[WHAT IS EXPECTED] Figure out how many lines in these records contain "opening". Only the number belongs in the reply.

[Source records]
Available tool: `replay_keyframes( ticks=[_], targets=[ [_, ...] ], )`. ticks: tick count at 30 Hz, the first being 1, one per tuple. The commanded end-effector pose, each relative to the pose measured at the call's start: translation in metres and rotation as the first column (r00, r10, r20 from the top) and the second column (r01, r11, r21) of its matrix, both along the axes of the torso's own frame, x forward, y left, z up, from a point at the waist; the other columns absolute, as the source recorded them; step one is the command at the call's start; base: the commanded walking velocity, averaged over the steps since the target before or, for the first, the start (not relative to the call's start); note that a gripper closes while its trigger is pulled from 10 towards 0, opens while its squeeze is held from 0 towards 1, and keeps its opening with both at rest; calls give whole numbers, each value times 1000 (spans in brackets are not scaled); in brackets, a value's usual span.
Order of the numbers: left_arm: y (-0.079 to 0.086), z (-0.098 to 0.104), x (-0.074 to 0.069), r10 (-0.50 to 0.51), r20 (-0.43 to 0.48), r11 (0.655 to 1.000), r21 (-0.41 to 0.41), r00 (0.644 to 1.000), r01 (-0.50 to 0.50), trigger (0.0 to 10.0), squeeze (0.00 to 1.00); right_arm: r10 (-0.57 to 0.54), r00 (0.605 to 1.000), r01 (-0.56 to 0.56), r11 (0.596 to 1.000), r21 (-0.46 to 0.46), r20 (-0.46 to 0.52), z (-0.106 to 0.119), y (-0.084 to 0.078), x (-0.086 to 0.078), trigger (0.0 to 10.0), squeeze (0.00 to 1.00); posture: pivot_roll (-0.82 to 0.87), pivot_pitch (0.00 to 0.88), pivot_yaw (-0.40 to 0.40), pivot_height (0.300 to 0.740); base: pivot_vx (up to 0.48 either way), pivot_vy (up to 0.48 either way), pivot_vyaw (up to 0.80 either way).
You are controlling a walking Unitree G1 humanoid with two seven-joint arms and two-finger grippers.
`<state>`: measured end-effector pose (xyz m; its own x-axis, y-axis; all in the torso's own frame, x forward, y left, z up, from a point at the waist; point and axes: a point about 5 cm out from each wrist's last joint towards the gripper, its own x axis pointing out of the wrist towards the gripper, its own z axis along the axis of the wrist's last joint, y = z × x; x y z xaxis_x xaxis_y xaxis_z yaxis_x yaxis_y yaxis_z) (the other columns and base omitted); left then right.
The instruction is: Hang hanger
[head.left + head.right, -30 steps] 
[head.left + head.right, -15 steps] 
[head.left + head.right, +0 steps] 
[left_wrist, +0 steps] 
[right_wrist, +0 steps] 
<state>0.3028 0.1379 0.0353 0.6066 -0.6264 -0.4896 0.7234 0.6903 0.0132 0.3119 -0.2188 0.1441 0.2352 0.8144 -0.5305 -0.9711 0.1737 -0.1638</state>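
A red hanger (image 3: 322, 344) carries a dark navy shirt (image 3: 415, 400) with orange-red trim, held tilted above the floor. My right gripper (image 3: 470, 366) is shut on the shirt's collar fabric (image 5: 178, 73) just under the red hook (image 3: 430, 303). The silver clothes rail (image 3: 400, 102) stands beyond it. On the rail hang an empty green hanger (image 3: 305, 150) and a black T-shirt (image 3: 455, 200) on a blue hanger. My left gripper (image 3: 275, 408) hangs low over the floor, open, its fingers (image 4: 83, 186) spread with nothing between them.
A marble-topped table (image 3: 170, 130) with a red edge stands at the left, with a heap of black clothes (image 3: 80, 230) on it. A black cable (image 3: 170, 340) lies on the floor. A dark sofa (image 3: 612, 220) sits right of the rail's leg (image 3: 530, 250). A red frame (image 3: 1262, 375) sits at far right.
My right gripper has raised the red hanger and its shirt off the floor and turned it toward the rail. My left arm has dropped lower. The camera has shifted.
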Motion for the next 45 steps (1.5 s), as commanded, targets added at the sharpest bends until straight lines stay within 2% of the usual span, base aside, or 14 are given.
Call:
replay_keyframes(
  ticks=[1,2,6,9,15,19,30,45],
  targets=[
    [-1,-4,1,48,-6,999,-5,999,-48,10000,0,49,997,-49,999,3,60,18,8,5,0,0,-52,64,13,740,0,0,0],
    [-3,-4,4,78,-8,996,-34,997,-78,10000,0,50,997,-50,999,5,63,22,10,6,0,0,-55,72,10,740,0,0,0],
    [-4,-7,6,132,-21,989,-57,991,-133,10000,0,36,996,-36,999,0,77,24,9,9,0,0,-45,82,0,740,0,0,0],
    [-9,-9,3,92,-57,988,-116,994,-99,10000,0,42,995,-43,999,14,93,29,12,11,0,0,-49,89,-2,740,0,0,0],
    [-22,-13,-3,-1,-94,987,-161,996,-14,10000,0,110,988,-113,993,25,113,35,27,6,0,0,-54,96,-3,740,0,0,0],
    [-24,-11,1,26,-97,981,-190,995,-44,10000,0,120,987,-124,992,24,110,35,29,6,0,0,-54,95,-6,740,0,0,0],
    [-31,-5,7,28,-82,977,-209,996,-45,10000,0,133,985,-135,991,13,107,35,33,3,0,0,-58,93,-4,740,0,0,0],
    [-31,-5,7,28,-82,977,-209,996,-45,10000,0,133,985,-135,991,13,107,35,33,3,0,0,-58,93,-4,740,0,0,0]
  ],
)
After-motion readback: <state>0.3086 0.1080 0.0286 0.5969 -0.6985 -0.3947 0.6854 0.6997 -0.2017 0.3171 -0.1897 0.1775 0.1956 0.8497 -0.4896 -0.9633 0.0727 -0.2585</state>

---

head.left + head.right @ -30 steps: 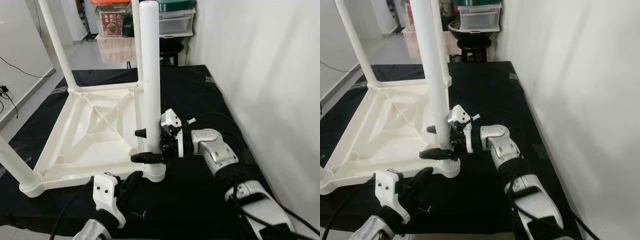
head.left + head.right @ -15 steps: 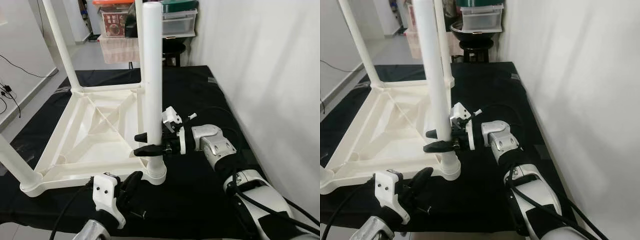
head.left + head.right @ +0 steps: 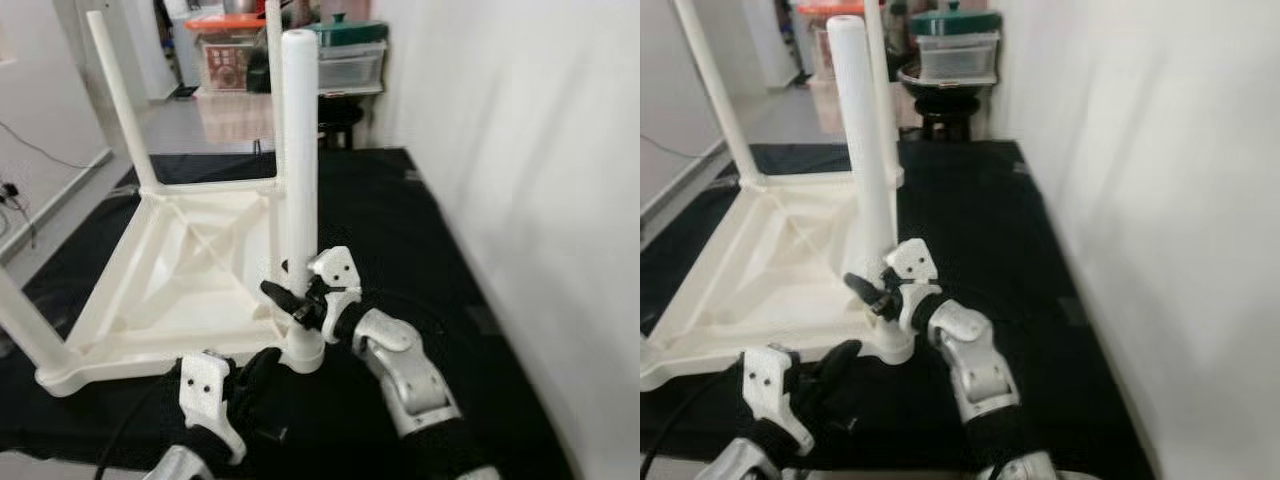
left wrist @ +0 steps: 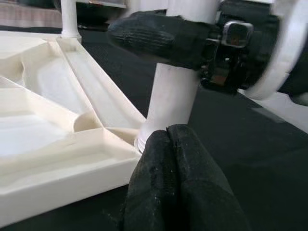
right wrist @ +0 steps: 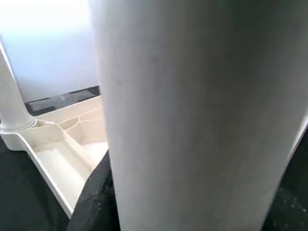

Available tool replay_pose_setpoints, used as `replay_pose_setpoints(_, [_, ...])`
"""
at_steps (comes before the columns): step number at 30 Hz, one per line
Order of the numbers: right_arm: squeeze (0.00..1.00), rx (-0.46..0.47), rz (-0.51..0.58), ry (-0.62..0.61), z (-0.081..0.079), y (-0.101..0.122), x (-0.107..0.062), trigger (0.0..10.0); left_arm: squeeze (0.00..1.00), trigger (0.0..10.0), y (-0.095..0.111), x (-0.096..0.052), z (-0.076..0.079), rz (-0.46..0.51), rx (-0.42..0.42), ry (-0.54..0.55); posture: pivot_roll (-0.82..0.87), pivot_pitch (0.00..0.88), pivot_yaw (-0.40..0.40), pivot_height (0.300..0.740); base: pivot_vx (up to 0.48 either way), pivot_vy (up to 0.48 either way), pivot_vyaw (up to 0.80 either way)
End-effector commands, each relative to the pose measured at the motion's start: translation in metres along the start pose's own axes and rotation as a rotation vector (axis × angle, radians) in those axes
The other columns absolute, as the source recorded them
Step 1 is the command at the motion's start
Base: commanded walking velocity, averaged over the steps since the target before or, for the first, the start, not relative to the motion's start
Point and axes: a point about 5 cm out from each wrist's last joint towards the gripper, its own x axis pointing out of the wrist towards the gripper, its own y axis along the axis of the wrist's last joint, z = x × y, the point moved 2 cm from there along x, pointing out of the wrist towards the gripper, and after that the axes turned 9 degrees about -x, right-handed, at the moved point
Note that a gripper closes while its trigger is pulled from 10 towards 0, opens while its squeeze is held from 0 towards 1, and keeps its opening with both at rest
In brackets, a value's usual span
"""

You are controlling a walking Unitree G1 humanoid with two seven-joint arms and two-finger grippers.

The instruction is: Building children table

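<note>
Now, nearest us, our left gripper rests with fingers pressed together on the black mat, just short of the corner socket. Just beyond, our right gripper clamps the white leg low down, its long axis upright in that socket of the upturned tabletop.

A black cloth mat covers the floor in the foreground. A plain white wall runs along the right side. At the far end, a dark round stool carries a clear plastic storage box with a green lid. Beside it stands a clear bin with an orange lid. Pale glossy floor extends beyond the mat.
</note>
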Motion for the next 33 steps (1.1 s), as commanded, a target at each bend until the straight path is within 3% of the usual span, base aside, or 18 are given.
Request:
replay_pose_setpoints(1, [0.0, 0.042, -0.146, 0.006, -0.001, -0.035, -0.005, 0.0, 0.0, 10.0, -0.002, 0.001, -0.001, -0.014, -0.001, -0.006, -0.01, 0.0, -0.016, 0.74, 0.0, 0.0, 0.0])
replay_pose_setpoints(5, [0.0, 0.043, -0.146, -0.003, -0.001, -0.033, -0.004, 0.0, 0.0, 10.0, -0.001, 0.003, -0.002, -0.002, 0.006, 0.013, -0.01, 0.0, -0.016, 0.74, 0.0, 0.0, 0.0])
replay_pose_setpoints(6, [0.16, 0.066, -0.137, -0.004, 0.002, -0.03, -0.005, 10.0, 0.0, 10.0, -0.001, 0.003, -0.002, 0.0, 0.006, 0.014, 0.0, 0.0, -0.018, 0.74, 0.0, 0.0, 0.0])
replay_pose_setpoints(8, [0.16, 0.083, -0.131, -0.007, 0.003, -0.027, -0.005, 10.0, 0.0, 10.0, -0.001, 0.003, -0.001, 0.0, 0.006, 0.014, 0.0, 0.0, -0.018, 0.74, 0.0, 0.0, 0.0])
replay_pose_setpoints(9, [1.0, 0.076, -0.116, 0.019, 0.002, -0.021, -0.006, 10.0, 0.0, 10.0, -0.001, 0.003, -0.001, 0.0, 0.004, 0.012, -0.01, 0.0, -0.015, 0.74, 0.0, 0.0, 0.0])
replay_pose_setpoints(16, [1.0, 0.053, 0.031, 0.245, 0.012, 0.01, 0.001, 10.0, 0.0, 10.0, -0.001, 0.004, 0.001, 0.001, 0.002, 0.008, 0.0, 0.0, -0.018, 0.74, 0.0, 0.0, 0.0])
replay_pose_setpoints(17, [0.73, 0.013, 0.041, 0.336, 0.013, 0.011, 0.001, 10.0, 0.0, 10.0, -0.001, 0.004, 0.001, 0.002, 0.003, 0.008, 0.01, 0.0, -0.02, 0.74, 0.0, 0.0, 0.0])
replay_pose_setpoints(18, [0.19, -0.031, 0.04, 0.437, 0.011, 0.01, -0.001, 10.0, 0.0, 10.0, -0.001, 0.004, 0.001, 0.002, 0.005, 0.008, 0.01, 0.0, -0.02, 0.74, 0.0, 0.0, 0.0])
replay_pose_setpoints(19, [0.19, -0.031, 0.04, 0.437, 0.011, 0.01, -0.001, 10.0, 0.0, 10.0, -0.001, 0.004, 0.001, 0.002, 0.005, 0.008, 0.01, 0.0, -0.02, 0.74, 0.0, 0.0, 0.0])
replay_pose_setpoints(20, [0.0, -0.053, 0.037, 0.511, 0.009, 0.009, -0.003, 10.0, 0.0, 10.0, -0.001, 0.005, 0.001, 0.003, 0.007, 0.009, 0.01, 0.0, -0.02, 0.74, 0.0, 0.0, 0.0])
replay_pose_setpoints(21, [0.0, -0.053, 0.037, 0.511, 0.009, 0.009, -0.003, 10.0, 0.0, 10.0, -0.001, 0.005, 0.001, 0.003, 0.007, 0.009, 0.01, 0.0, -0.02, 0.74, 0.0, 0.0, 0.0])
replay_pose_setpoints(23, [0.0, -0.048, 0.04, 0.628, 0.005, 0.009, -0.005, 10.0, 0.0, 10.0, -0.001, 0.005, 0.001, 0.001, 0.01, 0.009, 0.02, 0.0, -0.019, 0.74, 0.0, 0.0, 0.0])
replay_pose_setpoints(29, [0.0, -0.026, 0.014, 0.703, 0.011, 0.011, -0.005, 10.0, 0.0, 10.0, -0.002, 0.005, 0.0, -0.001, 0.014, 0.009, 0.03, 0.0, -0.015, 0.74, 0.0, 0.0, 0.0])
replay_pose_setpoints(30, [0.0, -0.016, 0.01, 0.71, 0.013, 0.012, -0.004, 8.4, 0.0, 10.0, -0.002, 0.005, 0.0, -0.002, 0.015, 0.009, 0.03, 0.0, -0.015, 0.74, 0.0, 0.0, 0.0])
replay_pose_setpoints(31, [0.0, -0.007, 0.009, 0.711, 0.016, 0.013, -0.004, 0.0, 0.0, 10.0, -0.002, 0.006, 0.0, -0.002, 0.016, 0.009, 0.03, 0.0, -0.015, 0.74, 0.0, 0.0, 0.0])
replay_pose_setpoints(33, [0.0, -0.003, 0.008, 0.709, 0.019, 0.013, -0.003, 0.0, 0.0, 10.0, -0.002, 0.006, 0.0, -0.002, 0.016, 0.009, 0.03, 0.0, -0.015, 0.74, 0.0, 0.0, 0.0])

[RESPONSE] 2